Вместо ответа майор снова принялся рассуждать вслух:
— Допустим, если бы я с предписанием на обыск явился туда на законном основании и обнаружил даже алмазные россыпи, это ещё ничего не значит. У нас не запрещается иметь брильянты, и каждый волен держать их в таком месте, которое сочтёт наиболее для себя удобным. Кто держит в сейфе, кто в мешке с мукой, а кто в плюшевом медведе. И все-таки медведя я просто обязан проверить, нельзя всю дорогу ограничиваться гипотезами. Вы должны его украсть!
Блестящая идея! Мне она пришлась очень по вкусу. Первые шаги по воровской дорожке я уже сделала, похищая в пансионате вазочки и прочую посуду. Что ж, лиха беда начало. Воры тоже, наверное, начинают с малого. Интересно, что мне предложат похитить в следующий раз? Машину, наверное.
— Прямо сейчас? — с готовностью поинтересовалась я.
— Давайте на всякий случай дождёмся сержанта, — ответил майор. — Думаю, он сейчас явится. Как по-вашему, они долго там будут играть?
— А вот это заранее трудно сказать. Могут уложиться и в два часа, могут и до утра засидеться, в покере никогда не известно… По моим подсчётам, они уже часа два с половиной сидят, ведь Зигмусь довольно долго ждал меня.
Сержант появился через четверть часа и отыскал мою машину среди других припаркованных, хотя стояла она в очень тёмном месте. Майор вышел, недолго поговорил с ним и обратно сел в машину, не хлопнув дверцей. Вокруг становилось все безлюднее, время шло к одиннадцати, изредка мимо проезжали машины. От нечего делать я принялась обдумывать похищение медведя. Пан Януш мне как-то сказал, что адвокат занимает номер двадцать два. Войти к ним, наверняка они не заперлись, притвориться пьяной, как я это и раньше придумала, схватить медведя и бежать! Наверняка в первый момент они оторопеют от неожиданности, значит, в погоню бросятся не сразу…
Я уже бежала с медвежонком, глупо, по-пьяному хохоча во все горло, когда майор бестактно разрушил созданную воображением картину.
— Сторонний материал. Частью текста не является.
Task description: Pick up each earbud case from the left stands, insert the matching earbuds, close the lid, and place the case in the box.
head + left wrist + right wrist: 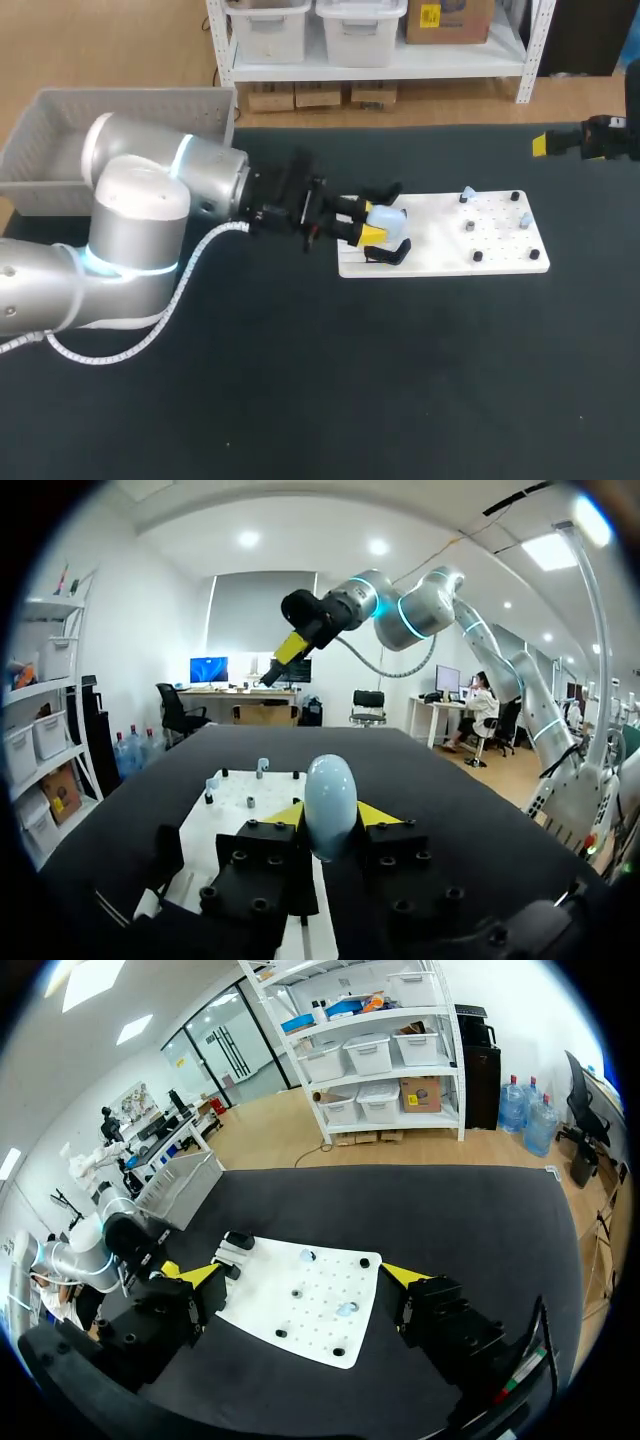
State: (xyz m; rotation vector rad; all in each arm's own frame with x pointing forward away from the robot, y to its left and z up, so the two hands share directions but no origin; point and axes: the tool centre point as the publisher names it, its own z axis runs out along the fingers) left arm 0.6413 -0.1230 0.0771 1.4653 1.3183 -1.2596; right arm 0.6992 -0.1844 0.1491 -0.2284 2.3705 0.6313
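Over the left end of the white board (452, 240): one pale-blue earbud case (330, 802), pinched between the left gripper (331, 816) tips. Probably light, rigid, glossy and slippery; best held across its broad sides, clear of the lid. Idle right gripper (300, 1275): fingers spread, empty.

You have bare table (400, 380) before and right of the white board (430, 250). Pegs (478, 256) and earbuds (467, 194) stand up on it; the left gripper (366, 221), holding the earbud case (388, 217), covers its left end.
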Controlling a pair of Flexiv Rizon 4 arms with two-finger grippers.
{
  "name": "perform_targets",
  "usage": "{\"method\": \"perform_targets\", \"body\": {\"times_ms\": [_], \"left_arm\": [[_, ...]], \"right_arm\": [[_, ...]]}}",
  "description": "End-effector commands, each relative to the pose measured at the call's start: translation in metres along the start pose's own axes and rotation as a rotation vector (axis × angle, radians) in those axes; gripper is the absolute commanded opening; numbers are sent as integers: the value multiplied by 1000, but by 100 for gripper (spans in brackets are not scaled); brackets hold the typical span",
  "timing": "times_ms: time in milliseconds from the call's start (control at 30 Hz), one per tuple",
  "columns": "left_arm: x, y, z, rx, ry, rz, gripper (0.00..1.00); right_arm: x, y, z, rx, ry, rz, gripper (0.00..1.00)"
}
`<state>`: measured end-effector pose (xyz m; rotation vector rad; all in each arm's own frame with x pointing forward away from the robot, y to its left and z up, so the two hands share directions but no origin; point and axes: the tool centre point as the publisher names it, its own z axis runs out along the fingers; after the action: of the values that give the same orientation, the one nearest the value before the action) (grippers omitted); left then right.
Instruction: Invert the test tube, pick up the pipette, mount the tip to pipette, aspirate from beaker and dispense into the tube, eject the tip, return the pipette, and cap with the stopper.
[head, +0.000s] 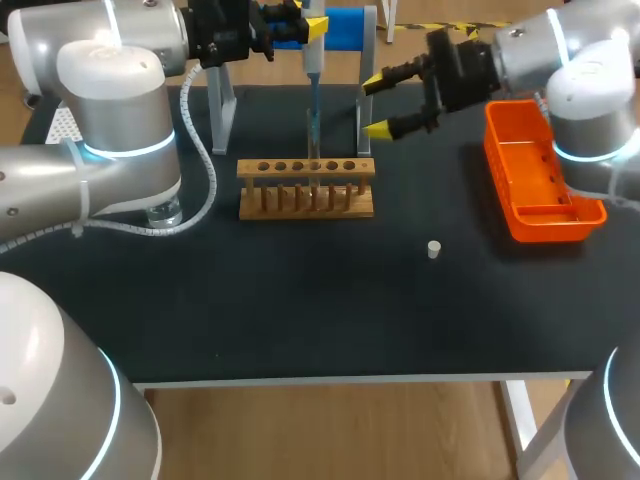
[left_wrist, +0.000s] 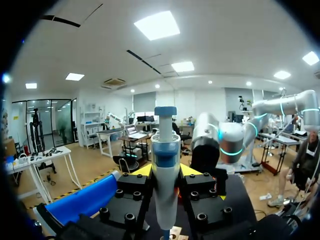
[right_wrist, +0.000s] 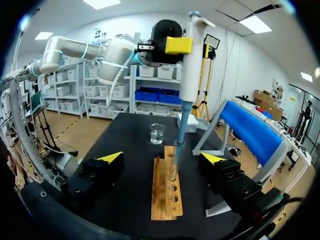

— Хотелось бы мне знать, — пробормотал он, — они все ещё там сидят? Сплошной идиотизм, но уж коль скоро я дал себя в него втянуть, пусть это имеет хоть какой-то смысл. Хорошо бы пани удалось это проверить.
— Достаточно отыскать Зигмуся, — не задумываясь ответила я. — Рискну, попробую. Я его здорово накачала, наверняка глаз с двери не спускал. Вот и пароль пригодится.
Тоже стараясь не хлопать дверцей, я вылезла из машины и осторожно пошла к «Альбатросу». Дорожка, выложенная плиткой, вела от входной двери пансионата к калитке в ограде. Я потихоньку кралась по другой стороне улицы, где темнели деревья и кусты сквера, пытаясь разглядеть в темноте притаившегося Зигмуся. Меня обогнали двое мужчин, один, похоже, местный рыбак, а второй отдыхающий, и я услышала обрывок их громкого разговора.
Отдыхающий: «…завтра и отправимся?» Рыбак, совсем рядом со мной: «Завтра, наверное, не получится».
Отдыхающий, обходя меня: «А в чем дело?» Рыбак, уже впереди, я услышала лишь долетевшие слова: «Погода меняется, в большую волну не выйдешь в море. Слышите, поднимается ветер…» Разговор как разговор, ничего особенного, я слушала его краем уха. Все последующее наступило одновременно.
Распахнулась дверь пансионата, и выскочила Выдра, прижимая к груди плюшевого медвежонка панду. За ней бежал пан Северин, за которым по пятам мчался Выдрин муж. В проёме двери появился Зигмусев номер третий.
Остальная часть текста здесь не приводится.